Previously Sidnei da Silva wrote:
> On 4/19/07, Tres Seaver <[EMAIL PROTECTED]> wrote:
> >I doubt you would take my patch, which would just rip the whole thing out.
> >
> >The tradeoff (that users from the root acl_users get a "weird" or even
> >broekn experience when browsing in the Plone UI), would be far better
> >than stomping the root user folder, IMNSHO:  really, that's an "iced tea
> >spoon" problem.
> 
> The problem is not just the Plone UI. It affects anyone that uses a
> different challenge scheme at the root than at a more internal level.
> 
> And the problem is not just 'broken experience'. You can't login *at
> all* with a user from the root user folder on an internal folder,
> depending on how you setup your site. That means you can *lock
> yourself out*. And not even the emergency user would work IIRC. That's
> *as unacceptable* to me as replacing the root user folder.

The emergency user handling in PAS is very robust; I do not see how even
a completely broken user folder at a higher level can break that.

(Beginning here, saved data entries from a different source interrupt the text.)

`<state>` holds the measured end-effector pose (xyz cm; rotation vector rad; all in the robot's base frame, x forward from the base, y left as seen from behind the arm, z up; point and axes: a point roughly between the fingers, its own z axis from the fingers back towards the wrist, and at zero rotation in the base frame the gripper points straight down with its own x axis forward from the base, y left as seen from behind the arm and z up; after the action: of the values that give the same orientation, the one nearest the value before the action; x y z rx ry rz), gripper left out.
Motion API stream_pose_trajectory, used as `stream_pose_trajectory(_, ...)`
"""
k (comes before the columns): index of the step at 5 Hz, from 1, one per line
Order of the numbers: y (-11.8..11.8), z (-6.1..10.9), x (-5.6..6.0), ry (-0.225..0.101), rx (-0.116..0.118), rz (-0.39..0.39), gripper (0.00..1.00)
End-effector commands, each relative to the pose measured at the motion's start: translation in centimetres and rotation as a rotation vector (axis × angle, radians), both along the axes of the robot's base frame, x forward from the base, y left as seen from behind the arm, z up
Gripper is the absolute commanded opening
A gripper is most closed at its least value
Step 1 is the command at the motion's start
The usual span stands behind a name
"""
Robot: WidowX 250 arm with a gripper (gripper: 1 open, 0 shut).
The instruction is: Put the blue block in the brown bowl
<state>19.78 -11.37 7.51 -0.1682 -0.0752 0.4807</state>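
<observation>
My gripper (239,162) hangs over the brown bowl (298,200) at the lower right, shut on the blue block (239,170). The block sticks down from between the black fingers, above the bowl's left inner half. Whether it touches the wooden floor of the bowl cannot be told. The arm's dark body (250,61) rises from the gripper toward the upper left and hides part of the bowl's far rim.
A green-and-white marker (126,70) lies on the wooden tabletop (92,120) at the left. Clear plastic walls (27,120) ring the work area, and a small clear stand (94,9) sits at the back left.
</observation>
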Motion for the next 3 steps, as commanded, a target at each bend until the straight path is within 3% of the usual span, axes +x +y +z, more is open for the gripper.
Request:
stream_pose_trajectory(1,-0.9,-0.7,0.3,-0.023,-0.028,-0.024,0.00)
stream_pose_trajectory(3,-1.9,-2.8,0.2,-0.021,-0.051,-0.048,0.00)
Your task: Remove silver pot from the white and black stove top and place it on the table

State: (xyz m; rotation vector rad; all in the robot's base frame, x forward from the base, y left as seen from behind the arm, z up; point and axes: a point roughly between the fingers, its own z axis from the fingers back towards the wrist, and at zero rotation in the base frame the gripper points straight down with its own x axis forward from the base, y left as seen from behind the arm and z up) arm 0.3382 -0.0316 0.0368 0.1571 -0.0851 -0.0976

The main problem for Plone (and other frameworks/applications) is that
if the root user folder is not a PAS you can get users objects which do
not implemented the IPropertiedUser interface, which may break your
expectations. I suspect that the best route forward, at least for Plone,
is to just declare that acquisitioned users will work fine in the ZMI,
but may not work when you are using the Plone interface. That will allow
us to drop the code which replaces the root user folder.

> I've repeated this a thousand times now. It only replaces the root
> user folder if it's a standard user folder, in which case PAS provides
> the *exact* same functionality of the standard user folder, and all
> the existing users are kept. It's essentially replacing six by
> half-dozen, and I just can't see anything wrong with that. I haven't
> seen any good justification of *why* that's a lame idea so far. 'It's
> lame because I said it is' doesn't cut it for me.

It's an unneeded change to a critical object. If you can get away with
not doing that you remove a possible risk of breakage.

Wichert.

-- 
Wichert Akkerman <[EMAIL PROTECTED]>    It is simple to make things.